Jennifer Garner Dishes On Break Up With Ben Affleck In Revealing Interview
Vanity Fair nabbed an interview with actress Jennifer Garner for its March issue, the first in-depth chat since the break-up of her 10-year marriage with actor Ben Affleck. Ever since the high profile split over the summer, both have stayed relatively mum on the split, the nanny affair rumors and their plans moving forward—until now.
The West Virginia native comes off relaxed in the interview, done at a favorite Santa Monica restaurant, and is open about her struggles. She jokingly calls it the "year of wine" and credits comedians Tiny Fey and Amy Poehler for helping her laugh life off.
"When I can't sleep and I am not someone who typically has that problem, but I really have in the last year and I need something to switch my brain off, it has been Tina Fey and Amy Poehler," Garner told Vanity Fair. "God bless those girls."
Apparently the drama went down as Garner was working on her latest film, Miracles from Heaven, which is out March 18. The film is based on a memoir about a girl, ill with a chronic disease, who is cured when she falls from a tree. Garner plays the girl's mom.
The mag calls it her "first lead in years" and credits its release for getting Garner talking to the media. She has another film, Wakefield, out later this year.

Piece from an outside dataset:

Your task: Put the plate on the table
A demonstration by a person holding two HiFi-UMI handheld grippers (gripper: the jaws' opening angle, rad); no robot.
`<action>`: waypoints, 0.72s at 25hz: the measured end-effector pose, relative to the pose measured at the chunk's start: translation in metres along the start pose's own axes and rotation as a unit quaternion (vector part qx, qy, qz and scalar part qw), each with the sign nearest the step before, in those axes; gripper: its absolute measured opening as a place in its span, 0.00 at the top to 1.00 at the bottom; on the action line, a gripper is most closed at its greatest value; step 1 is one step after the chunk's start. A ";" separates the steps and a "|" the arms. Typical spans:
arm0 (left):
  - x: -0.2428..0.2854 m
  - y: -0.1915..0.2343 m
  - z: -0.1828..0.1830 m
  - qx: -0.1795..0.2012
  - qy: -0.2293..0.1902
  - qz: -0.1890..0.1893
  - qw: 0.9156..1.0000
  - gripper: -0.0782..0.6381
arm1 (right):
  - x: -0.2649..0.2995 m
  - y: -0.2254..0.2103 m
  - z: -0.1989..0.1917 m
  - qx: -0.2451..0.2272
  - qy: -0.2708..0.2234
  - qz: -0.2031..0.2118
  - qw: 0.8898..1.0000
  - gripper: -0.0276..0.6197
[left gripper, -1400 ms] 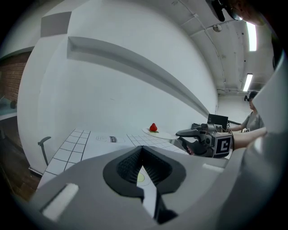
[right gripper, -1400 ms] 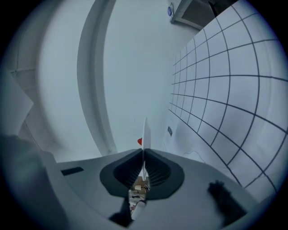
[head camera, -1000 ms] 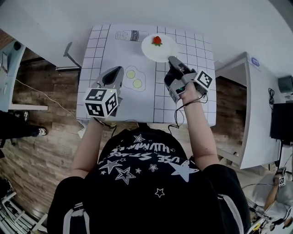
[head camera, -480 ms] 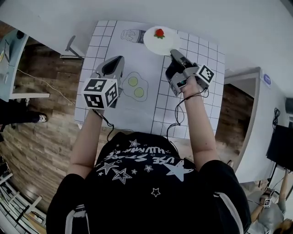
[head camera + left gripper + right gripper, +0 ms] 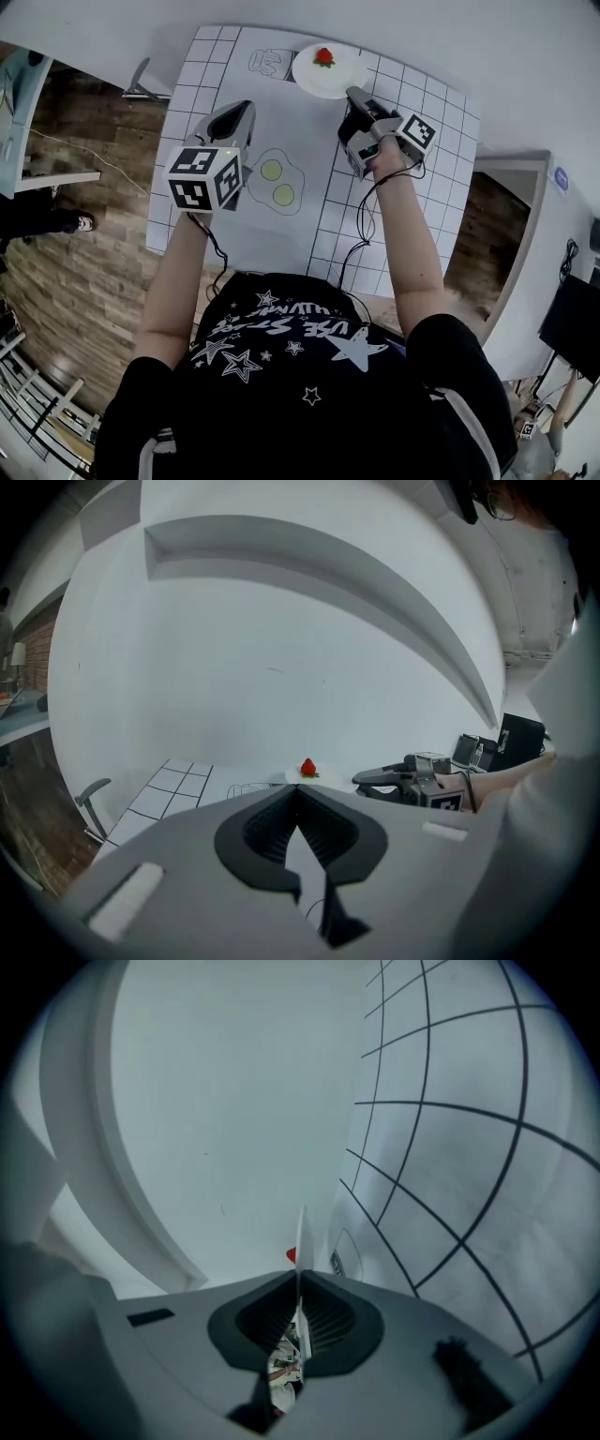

She told the mag that Affleck is staying in the guesthouse of their Pacific Palisades home, which despite rumors is not for sale. Garner says moving forward, their three children will be the top priority.
Here's what Garner had to say about her the media, marriage and moving on.
As for how "real" their marriage was:
It wasn't for the cameras. And it was a huge priority for me to stay in it. And that did not work.
On the nanny rumors:
We had been separated for months before I ever heard about the nanny. She had nothing to do with our decision to divorce. She was not a part of the equation. Bad judgment? Yes. It's not great for your kids for [a nanny] to disappear from their lives.
On the media frenzy:
I turned on CNN one day" and there we were. I just won't do it anymore. I took a silent oath with myself last summer to really stay offline. I am totally clueless about all of it.
On marrying Ben:
I didn't marry the big fat movie star; I married him. And I would go back and remake that decision. I ran down the beach to him, and I would again. You can't have these three babies and so much of what we had. He's the love of my life. What am I going to do about that? He's the most brilliant person in any room, the most charismatic, the most generous. He's just a complicated guy. I always say, 'When his sun shines on you, you feel it.' But when the sun is shining elsewhere, it's cold. He can cast quite a shadow.
On her love scene in upcoming film Wakefield:
When you haven't been kissed for over eight months it's strange. But it's my job. It's nine in the morning and you think, I could really use a shot of alcohol. Then, after a take or two, after everyone has seen your boobs and love handles, you just want to take every crew member and be like, 'Please have mercy on me!'
On her emotions post break-up:
When the earth shakes... you go to what you know from childhood. All of a sudden I'm sitting down at the piano. I went back to church. I sat down and wrote bad poetry all day because I was so sad. I needed a dance class; it reminded me of my fight scenes [in Alias] and how I missed that. I feel the need to be physical and I feel the need to punch someone. You know what I look forward to? I look forward to getting past the pity stage. I look forward to just having a sense of humor.
On being single and dating:
We were waiting for the bathroom at JetBlue... and I was so floored. I had to remind myself that that was something that could happen. He said, 'Could I take you for a cup of coffee?' And I was like, 'No! You may not take me for a cup of coffee, sir.' And then I said, 'But thanks for asking.' ...I guess. I don't know. It's just that [from] everyone that I know that is dating it just seems, well... Men don't call anymore... I want flowers; I don't want to text. What does that make me? What kind of dinosaur am I?
On what's next:
The main thing is these kids...and we're completely in line with what we hope for them. Sure, I lost the dream of dancing with my husband at my daughter's wedding. But you should see their faces when he walks through the door. And if you see your kids love someone so purely and wholly, then you're going to be friends with that person.
On the decision to divorce:
I'm a pretty hard worker. It's one of the pains in my life that something I believe in so strongly I've completely failed at twice. You have to have two people to dance a marriage. My heart's a little on the tender side right now, and it's always easier to focus on the ways that you feel hurt, but I know that, with time and some perspective, I'll have a clearer sense of where I let the system down, because there's no way I get off in this.